Your instructions: Lines with "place": state how many there are in the records below, and nothing else.

Record excerpts:

___

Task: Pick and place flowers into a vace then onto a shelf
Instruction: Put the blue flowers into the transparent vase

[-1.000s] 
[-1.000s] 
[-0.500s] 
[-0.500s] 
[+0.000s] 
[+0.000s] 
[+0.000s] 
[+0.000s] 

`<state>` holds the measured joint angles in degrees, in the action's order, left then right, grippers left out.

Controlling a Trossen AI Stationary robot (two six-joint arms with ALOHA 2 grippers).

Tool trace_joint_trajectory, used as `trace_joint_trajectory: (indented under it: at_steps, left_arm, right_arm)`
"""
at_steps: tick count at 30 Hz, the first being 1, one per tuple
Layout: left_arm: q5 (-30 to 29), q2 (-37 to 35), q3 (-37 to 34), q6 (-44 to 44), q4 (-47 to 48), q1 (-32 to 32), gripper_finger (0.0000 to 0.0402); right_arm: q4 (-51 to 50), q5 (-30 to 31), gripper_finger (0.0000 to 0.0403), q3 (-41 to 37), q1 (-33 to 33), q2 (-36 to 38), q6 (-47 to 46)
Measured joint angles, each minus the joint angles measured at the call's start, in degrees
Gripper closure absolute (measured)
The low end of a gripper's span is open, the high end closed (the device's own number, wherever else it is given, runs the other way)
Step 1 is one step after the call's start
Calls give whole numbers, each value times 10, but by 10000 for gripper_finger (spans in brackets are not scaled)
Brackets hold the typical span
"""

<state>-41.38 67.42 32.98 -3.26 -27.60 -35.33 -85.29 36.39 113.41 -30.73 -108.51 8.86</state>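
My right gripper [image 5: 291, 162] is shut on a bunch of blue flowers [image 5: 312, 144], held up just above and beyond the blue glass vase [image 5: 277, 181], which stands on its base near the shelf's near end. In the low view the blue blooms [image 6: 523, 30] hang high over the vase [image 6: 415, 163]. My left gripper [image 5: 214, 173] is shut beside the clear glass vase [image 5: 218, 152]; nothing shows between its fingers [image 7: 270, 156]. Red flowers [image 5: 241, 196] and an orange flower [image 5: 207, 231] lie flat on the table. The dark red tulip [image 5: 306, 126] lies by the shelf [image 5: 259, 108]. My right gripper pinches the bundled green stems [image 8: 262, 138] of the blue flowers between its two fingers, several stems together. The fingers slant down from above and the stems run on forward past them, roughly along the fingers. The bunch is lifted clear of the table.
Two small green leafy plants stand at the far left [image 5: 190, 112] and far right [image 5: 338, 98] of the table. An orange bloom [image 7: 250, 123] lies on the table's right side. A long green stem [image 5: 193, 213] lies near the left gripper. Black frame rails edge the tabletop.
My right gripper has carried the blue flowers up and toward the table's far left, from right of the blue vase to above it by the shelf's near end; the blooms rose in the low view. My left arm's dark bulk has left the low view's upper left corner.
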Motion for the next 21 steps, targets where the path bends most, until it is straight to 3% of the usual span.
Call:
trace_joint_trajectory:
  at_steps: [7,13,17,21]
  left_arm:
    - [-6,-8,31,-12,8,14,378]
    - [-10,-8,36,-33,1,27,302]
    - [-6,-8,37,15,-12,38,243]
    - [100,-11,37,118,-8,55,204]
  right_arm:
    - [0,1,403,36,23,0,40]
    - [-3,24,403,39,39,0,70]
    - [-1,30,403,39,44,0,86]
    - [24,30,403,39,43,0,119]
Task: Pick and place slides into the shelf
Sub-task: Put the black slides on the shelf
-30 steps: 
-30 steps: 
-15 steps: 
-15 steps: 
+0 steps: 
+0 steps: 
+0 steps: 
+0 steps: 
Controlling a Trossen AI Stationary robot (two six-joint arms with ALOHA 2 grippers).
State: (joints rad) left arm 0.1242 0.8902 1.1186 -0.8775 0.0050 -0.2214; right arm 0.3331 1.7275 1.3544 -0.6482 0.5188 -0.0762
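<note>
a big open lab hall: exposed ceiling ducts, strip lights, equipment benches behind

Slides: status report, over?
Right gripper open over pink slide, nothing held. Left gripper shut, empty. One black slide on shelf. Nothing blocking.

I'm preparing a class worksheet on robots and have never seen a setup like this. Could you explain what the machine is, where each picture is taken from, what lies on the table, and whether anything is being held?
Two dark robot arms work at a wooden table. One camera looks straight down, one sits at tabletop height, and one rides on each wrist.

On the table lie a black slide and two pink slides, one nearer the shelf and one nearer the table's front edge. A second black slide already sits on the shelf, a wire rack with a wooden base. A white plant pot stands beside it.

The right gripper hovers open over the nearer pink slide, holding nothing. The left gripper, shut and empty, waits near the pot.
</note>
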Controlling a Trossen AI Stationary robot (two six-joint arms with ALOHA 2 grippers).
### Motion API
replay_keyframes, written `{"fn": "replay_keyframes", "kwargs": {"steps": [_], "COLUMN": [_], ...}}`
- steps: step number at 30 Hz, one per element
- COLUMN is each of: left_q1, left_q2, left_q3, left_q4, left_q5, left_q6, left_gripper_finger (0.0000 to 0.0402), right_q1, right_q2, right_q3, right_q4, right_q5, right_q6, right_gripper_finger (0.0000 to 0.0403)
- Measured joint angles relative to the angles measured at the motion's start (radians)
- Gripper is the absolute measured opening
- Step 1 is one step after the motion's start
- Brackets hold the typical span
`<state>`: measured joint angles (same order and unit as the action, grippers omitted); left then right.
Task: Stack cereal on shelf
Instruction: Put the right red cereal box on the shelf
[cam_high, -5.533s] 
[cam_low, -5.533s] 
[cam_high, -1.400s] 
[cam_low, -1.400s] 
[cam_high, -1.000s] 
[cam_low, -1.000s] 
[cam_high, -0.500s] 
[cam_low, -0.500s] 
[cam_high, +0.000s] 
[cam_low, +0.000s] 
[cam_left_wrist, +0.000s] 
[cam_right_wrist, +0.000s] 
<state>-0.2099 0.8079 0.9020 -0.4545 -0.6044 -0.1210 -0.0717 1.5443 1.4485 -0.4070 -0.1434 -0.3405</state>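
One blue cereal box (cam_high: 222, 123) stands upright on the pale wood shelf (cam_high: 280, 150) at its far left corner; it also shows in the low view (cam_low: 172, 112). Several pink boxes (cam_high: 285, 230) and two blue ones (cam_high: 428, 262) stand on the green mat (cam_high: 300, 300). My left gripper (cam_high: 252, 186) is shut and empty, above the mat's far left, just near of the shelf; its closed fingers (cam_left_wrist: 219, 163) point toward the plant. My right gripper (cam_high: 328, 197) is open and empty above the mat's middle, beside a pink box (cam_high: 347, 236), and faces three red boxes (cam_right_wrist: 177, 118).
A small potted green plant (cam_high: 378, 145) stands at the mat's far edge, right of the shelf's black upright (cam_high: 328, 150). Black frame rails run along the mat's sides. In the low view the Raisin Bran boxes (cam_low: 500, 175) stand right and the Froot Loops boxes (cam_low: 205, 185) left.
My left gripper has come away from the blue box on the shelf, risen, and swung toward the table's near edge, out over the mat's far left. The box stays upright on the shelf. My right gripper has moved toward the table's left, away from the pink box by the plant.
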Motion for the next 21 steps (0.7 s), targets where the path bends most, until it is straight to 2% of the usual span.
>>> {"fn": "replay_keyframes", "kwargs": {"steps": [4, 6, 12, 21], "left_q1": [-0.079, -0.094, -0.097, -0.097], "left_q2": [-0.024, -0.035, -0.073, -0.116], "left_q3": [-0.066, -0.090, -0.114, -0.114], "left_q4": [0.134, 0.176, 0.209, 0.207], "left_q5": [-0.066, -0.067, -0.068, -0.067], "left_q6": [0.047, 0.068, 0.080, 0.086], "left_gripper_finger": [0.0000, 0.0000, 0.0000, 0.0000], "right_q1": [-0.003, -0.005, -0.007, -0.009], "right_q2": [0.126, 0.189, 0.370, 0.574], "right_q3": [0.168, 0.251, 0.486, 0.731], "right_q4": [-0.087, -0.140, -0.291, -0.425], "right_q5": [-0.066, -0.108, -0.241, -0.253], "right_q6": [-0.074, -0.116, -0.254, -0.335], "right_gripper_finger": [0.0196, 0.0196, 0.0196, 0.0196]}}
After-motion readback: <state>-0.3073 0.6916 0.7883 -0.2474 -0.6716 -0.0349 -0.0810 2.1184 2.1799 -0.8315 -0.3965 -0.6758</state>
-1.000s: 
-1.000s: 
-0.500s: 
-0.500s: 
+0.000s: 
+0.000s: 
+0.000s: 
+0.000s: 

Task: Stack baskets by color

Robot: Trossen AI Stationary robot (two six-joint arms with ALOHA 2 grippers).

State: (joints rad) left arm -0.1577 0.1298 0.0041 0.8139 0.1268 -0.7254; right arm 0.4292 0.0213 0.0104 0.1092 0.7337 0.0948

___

Result: 2